• _EXERCISE BRIEF_
The whole listing is to be printed again exactly.

####################

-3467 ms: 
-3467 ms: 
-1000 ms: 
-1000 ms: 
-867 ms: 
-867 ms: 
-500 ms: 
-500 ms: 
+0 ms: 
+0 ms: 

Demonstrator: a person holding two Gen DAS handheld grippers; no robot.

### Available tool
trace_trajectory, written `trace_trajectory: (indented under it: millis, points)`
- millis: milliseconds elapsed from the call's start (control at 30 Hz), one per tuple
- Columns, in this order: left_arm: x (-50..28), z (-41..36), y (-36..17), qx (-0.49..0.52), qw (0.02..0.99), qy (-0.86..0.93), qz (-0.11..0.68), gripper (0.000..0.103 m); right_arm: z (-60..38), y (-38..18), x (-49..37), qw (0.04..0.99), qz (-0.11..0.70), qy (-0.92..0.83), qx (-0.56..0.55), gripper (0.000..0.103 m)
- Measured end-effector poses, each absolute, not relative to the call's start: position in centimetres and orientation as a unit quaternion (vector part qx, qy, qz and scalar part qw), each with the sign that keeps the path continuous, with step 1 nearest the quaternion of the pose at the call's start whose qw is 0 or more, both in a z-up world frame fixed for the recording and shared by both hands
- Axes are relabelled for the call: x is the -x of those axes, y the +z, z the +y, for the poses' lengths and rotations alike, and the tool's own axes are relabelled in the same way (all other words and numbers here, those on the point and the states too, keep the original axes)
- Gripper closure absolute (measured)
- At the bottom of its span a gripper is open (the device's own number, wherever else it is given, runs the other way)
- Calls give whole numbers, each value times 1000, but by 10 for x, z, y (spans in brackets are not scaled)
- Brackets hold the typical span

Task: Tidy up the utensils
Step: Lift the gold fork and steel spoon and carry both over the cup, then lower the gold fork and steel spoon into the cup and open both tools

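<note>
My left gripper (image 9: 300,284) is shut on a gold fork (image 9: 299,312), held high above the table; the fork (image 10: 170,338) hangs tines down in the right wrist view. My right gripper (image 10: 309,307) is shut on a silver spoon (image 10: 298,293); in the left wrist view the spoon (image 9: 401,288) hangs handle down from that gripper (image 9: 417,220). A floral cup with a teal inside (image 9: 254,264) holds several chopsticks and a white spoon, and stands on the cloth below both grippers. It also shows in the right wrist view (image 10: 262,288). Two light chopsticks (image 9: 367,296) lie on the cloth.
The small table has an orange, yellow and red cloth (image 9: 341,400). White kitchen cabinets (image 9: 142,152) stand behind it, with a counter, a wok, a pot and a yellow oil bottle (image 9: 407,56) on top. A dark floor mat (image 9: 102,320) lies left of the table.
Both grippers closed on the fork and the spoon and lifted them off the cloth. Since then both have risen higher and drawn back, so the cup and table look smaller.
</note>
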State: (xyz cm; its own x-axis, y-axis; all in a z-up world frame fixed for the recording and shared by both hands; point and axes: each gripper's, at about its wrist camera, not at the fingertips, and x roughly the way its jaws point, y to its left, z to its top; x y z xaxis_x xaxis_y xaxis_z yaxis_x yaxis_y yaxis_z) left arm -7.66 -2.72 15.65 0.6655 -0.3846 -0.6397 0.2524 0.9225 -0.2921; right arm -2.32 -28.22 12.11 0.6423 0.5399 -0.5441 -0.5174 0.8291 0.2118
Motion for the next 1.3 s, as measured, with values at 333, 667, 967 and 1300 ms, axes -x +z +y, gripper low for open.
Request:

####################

• _EXERCISE RESPONSE_
-3467 ms: 
-3467 ms: 
-1000 ms: 
-1000 ms: 
-867 ms: 
-867 ms: 
-500 ms: 
-500 ms: 
+0 ms: 
+0 ms: 

Demonstrator: a person holding two Gen DAS handheld grippers; no robot.

### Available tool
trace_trajectory, written `trace_trajectory: (indented under it: millis, points)`
- millis: milliseconds elapsed from the call's start (control at 30 Hz), one per tuple
- Columns, in this order: left_arm: x (-50..28), z (-41..36), y (-36..17), qx (-0.49..0.52), qw (0.02..0.99), qy (-0.86..0.93), qz (-0.11..0.68), gripper (0.000..0.103 m); right_arm: z (-60..38), y (-38..18), x (-49..37), qw (0.04..0.99), qz (-0.11..0.70), qy (-0.92..0.83), qx (-0.56..0.55), gripper (0.000..0.103 m)
- Measured end-effector poses, each absolute, not relative to the call's start: position in centimetres and orientation as a unit quaternion (vector part qx, qy, qz and scalar part qw), each with the sign that keeps the path continuous, with step 1 nearest the quaternion of the pose at the call's start whose qw is 0 or more, both in a z-up world frame fixed for the recording and shared by both hands
- Axes are relabelled for the call: x is the -x of those axes, y the +z, z the +y, for the poses' lengths and rotations alike, and the tool's own axes are relabelled in the same way (all other words and numbers here, those on the point and the states too, keep the original axes)
- Gripper closure absolute (measured)
- At the bottom of its span a gripper is open (the device's own number, wherever else it is given, runs the other way)
- Calls give whole numbers, each value times 1000, but by 10 for x, z, y (spans in brackets are not scaled)
- Brackets hold the typical span

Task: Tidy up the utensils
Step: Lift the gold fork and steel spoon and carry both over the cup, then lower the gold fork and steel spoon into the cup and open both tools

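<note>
My left gripper (image 9: 300,284) is shut on a gold fork (image 9: 299,312), held high above the table; the fork (image 10: 170,338) hangs tines down in the right wrist view. My right gripper (image 10: 309,307) is shut on a silver spoon (image 10: 298,293); in the left wrist view the spoon (image 9: 401,288) hangs handle down from that gripper (image 9: 417,220). A floral cup with a teal inside (image 9: 254,264) holds several chopsticks and a white spoon, and stands on the cloth below both grippers. It also shows in the right wrist view (image 10: 262,288). Two light chopsticks (image 9: 367,296) lie on the cloth.
The small table has an orange, yellow and red cloth (image 9: 341,400). White kitchen cabinets (image 9: 142,152) stand behind it, with a counter, a wok, a pot and a yellow oil bottle (image 9: 407,56) on top. A dark floor mat (image 9: 102,320) lies left of the table.
Both grippers closed on the fork and the spoon and lifted them off the cloth. Since then both have risen higher and drawn back, so the cup and table look smaller.
</note>
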State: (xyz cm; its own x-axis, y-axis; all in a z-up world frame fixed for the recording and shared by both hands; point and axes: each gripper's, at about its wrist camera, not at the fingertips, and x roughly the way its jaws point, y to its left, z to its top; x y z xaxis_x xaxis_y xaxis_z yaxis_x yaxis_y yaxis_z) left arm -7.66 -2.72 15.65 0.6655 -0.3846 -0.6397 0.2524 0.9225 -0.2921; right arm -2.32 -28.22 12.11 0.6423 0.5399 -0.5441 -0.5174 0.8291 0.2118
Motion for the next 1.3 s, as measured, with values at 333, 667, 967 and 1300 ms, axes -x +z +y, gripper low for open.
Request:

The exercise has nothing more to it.